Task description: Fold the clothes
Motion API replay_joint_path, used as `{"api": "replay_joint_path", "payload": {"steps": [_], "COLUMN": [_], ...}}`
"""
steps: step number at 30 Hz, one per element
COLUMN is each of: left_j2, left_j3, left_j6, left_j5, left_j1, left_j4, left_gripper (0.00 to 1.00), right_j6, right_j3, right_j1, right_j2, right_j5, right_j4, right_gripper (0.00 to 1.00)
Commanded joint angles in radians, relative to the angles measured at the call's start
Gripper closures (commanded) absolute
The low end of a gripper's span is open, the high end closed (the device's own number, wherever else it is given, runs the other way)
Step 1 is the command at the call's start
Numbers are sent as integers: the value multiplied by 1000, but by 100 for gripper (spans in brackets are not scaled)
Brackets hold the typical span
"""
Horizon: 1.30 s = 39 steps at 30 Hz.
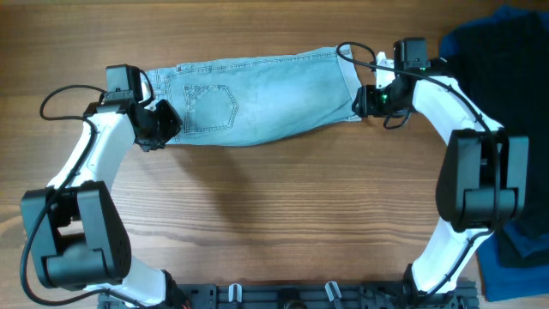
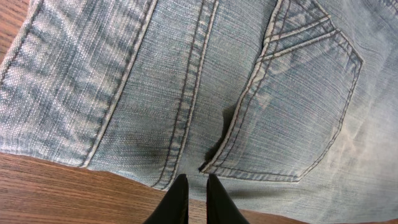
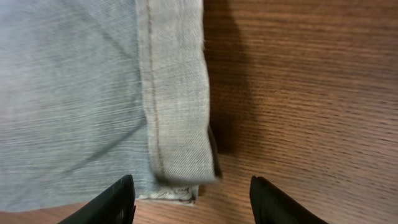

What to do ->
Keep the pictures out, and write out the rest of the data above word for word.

Answer section ->
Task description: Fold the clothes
Motion API replay_joint_path, used as `{"api": "replay_joint_path", "payload": {"steps": [_], "COLUMN": [_], ...}}`
"""
steps: step number at 30 Hz, one per element
COLUMN is each of: left_j2, left_j3, left_j6, left_j5, left_j1, left_j4, left_gripper (0.00 to 1.00), right_j6, right_j3, right_j1, right_j2, right_j5, right_j4, right_gripper (0.00 to 1.00)
Commanded joint angles in radians, relative to the angles measured at the call's start
Gripper closures (commanded) absolute
The low end of a gripper's span is open, the high end closed (the device's own number, wherever else it is given, runs the other way)
Step 1 is the command at the call's start
Numbers are sent as integers: the value multiplied by 1000, but by 100 for gripper (spans in brackets are not scaled)
Brackets hold the typical span
"""
Horizon: 1.30 s = 39 steps at 30 Hz.

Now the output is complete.